Gov. Jim Doyle did sign a law two years ago giving the state schools superintendent the ability to step in under some circumstances. But that law gave teachers what then-Milwaukee Public Schools Superintendent William Andrekopoulos called so many “excuses for not performing” that the MPS leader — who thought the teachers would be held to higher standards if the kids at issue were white — called it “a bit racist.”
State and federal authorities, in the meantime, are far more focused on trying to develop new accountability systems and figuring out how to sidestep antiquated No Child Left Behind requirements than on examining small districts like Bayfield.
“What is disconcerting in this district is it has everything going for it,” says Kunelius.
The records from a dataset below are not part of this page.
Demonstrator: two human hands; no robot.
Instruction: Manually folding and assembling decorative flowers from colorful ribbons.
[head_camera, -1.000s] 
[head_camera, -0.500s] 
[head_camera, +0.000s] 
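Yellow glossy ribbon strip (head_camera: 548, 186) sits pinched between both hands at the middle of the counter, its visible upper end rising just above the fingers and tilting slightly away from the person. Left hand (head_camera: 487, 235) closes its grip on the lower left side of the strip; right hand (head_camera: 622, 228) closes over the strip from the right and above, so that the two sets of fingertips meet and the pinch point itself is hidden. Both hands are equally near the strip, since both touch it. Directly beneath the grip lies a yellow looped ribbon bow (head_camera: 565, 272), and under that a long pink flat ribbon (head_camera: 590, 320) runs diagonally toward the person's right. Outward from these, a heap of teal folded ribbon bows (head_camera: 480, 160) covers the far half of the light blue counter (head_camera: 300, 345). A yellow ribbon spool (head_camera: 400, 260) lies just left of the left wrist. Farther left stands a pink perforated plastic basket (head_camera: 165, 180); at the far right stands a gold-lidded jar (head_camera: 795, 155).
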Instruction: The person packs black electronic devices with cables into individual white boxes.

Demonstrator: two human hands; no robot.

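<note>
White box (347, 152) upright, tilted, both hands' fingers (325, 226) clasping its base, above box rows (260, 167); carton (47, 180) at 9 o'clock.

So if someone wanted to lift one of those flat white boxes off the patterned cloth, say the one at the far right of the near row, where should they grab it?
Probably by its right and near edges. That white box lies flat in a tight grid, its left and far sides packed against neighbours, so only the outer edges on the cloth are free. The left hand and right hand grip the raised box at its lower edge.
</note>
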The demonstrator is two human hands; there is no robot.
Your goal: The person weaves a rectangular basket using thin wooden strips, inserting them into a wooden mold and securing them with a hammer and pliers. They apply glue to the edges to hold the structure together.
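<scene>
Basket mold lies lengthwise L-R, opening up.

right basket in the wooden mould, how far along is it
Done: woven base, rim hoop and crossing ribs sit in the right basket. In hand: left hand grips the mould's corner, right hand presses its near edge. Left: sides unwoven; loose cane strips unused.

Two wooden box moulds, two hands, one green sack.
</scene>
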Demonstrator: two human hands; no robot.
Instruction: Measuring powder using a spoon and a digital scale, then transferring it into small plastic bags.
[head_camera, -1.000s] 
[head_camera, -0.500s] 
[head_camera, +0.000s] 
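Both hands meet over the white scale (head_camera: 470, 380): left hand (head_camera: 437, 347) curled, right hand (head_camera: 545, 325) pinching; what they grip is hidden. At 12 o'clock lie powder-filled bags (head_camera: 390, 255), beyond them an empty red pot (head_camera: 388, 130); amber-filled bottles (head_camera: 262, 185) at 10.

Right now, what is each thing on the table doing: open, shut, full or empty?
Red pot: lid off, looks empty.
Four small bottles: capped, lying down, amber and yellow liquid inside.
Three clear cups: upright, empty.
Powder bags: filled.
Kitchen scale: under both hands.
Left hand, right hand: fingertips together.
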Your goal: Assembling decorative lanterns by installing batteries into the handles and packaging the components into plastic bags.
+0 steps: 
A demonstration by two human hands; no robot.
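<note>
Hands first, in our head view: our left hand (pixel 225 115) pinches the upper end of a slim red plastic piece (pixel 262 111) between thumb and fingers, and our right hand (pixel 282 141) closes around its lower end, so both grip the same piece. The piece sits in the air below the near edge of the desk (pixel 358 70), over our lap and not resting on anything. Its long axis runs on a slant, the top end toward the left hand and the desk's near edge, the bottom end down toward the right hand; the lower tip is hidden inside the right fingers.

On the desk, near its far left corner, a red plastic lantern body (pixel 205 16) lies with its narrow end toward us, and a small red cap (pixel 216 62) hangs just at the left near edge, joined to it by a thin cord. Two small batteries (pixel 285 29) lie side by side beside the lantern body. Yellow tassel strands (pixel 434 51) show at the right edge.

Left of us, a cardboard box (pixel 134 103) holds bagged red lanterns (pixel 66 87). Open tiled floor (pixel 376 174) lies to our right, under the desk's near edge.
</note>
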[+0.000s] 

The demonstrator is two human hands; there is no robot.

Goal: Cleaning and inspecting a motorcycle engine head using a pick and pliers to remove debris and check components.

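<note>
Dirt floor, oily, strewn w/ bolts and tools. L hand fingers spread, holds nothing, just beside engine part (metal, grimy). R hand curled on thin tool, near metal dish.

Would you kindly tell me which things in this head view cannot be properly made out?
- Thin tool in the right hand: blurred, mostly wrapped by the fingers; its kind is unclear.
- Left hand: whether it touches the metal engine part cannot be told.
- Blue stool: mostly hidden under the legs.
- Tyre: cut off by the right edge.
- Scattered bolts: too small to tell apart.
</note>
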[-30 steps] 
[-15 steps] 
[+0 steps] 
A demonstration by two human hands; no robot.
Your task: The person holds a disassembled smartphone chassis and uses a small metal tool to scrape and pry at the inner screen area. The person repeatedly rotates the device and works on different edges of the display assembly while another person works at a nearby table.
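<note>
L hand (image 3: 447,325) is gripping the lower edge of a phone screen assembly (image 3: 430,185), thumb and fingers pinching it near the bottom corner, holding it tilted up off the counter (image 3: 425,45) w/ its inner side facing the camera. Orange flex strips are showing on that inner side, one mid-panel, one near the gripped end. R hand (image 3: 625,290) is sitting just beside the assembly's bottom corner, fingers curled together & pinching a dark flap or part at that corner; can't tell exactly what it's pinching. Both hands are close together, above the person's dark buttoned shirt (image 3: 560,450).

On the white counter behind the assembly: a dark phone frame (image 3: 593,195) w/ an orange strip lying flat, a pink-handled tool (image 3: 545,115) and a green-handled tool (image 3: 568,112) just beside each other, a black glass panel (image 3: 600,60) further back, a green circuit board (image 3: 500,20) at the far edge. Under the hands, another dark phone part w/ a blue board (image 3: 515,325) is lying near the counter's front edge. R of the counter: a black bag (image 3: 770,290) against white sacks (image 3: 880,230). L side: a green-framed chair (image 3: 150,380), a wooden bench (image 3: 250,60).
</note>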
That includes many good teachers, decent salaries and benefits, low student/teacher ratios and, despite impending cuts, a lot more money than most.
“The kids deal with horrific family issues, but that should not be an excuse. The kids can succeed,” she says. She thinks ambitious legislation is needed that could, for instance, give DPI the authority to more easily come in, evaluate staff and dismiss those who are toxic or ineffective in the classroom.
“We are squandering an opportunity to make a difference in the lives of these kids.”
Goodwin, for his part, doesn’t sound much more sanguine. The district needs help from someone, somewhere, focused on the social ills that preclude good teachers from teaching, he said.
“I don’t think anybody will disagree with that — Ed Batton or Linda or anyone else – because we are stressed,” he said. “We are tapped out.”
Mike Nichols is a Senior Fellow at the Wisconsin Policy Research Institute.